Even if you are a die-hard fan of the public library system, I’m betting you have at least ONE permanent resident of your bookshelves in your house. I’m betting that no real book-lover can go through life without owning at least one book. So … why that one? What made you buy the books that you actually own, even though your usual preference is to borrow and return them?
If you usually buy your books, tell me why. Why buy instead of borrow? Why shell out your hard-earned dollars for something you could get for free?
I’ve always been a book buyer; even as a child I owned a lot of books. If I like a book, I want to own my own copy of it, to re-read anytime I please.
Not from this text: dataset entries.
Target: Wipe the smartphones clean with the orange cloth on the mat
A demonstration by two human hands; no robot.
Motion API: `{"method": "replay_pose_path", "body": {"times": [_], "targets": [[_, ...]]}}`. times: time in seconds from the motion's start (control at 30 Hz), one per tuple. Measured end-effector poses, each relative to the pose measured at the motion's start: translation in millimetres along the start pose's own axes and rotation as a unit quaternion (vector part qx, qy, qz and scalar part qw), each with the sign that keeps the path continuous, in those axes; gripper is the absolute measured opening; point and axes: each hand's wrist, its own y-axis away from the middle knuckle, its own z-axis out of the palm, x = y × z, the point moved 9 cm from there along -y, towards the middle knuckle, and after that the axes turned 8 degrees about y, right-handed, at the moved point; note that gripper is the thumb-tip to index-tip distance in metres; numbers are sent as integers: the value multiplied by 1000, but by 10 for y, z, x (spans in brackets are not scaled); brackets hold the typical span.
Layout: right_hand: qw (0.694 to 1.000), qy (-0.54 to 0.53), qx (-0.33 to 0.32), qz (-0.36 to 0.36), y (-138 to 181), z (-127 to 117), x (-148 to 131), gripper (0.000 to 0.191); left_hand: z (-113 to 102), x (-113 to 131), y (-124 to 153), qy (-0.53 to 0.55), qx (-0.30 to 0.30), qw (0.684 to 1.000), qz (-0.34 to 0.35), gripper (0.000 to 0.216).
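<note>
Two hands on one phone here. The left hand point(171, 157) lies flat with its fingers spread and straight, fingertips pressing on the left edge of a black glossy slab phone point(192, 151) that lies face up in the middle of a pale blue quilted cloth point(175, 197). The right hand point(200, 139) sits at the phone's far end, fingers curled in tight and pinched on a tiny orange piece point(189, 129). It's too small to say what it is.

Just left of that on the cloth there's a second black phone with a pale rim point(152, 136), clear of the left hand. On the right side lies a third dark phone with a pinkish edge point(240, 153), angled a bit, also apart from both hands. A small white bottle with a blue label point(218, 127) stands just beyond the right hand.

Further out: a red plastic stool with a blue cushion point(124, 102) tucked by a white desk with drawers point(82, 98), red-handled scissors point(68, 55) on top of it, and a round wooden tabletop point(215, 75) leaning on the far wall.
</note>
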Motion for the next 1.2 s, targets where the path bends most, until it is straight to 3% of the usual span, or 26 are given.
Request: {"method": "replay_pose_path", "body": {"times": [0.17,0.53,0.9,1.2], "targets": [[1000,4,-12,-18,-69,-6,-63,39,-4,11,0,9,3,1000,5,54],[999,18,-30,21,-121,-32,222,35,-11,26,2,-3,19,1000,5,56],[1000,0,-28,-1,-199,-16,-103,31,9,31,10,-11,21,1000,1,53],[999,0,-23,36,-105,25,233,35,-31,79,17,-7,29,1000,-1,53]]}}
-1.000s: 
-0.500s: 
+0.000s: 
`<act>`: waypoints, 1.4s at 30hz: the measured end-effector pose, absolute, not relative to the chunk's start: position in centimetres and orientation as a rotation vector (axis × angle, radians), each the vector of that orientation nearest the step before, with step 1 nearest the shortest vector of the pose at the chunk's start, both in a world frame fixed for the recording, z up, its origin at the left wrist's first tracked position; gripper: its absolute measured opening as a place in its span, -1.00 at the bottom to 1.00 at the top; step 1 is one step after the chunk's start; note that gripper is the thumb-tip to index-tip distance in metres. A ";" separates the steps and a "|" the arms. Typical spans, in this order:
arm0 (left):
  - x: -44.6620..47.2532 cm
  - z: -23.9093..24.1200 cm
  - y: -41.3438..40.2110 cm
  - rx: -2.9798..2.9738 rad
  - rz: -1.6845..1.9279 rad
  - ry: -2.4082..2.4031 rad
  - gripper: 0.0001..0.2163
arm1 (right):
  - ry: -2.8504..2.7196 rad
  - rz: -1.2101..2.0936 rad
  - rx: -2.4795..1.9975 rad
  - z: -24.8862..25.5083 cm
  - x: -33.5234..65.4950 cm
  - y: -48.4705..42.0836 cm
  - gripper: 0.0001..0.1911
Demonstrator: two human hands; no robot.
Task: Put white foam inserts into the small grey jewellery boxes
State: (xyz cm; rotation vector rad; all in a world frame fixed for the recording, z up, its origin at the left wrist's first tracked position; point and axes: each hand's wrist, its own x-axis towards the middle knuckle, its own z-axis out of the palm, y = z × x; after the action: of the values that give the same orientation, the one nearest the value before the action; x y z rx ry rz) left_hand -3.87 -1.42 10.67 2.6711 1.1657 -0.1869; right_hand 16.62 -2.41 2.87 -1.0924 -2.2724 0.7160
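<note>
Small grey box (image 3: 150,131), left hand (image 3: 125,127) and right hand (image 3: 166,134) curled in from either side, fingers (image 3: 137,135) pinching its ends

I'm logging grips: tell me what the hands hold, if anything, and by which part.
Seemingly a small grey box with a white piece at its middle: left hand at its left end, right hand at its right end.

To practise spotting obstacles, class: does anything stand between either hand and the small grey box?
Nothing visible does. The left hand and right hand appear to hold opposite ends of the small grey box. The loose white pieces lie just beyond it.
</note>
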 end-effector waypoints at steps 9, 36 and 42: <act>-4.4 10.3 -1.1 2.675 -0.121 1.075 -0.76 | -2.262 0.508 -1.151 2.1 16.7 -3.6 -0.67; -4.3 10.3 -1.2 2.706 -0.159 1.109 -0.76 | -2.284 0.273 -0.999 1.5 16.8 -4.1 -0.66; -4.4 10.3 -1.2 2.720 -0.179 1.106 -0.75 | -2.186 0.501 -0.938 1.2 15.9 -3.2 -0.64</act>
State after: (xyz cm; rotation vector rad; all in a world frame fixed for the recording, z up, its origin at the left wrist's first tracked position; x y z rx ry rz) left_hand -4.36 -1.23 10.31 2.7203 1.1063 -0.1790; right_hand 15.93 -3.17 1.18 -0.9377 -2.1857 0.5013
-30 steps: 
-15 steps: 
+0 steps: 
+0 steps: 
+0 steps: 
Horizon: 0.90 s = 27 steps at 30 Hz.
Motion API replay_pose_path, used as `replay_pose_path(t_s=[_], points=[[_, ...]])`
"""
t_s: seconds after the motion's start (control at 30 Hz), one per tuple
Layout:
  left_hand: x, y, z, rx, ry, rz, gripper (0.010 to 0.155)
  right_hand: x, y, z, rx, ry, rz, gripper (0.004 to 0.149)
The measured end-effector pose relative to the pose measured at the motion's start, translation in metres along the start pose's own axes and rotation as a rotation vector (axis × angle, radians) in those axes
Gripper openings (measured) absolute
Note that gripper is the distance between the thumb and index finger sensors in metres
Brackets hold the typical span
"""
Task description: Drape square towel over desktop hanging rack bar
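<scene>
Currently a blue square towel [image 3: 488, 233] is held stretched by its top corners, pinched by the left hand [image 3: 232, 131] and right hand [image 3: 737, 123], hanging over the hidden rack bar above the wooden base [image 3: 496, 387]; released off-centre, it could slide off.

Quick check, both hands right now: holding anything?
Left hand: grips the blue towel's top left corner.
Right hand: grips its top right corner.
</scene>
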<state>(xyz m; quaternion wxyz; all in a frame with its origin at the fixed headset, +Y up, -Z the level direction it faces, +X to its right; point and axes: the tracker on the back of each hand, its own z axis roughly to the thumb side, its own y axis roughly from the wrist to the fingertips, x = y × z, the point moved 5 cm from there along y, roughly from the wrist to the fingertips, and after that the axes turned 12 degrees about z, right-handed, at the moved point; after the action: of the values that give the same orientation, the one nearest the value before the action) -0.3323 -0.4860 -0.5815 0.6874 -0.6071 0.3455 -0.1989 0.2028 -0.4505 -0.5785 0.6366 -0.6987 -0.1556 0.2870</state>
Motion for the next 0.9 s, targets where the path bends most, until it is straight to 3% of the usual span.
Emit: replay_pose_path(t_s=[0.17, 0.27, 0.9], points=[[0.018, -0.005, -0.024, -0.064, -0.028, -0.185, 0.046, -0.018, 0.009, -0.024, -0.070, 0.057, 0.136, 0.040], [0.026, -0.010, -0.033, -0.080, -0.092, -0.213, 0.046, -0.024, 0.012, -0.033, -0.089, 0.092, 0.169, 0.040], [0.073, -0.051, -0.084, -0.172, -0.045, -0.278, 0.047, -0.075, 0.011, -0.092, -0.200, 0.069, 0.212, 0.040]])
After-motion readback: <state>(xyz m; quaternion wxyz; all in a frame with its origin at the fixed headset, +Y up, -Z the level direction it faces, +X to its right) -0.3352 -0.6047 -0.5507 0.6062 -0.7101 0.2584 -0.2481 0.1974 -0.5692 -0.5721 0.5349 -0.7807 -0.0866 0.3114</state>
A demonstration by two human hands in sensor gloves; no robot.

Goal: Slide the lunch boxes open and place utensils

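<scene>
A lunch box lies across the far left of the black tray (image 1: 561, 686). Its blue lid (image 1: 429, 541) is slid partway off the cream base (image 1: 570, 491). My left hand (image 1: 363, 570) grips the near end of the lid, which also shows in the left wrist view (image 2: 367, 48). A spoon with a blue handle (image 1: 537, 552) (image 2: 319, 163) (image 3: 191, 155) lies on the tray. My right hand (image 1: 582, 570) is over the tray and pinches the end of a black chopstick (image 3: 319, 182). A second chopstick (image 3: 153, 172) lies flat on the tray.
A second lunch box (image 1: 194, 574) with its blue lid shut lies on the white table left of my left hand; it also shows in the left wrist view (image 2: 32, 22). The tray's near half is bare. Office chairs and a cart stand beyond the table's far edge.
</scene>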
As I’m getting older and busier, I tend to re-read fiction less than I used to, but still I like the feeling of knowing that if I want to look up a favorite passage, the book I want is just a few steps away.
Since I started writing historical fiction, it’s become important that I have a good collection of nonfiction for research purposes. Though the university library I frequent is excellent, it’s a 45-minute drive away, and there’s always the risk that some professor might have the book I want checked out and hang on to it for months. So unless the cost is prohibitive, I like to own my research books as well. (And it saves gas!)
Another reason I’m a book buyer is that my tastes are somewhat arcane. I tend to focus more on certain eras and personages than on particular authors, and strangely enough, my local library has the idea that there’s no reason for it to have every novel ever written, say, on Edward II. So to find what I’m looking for, I either have to go through inter-library loan or buy it, and if a book I’m interested in can be got for a few dollars, I’d as soon buy it and take a chance on hating it rather than go through the time-consuming process of inter-library loan.
Finally, there’s just nothing that matches the sheer sex appeal of a shelf covered in luscious, lovely books. Unless, say, it’s Colin Firth as Mr. Darcy standing next to a shelf covered in luscious, lovely books. But you still have to have the books.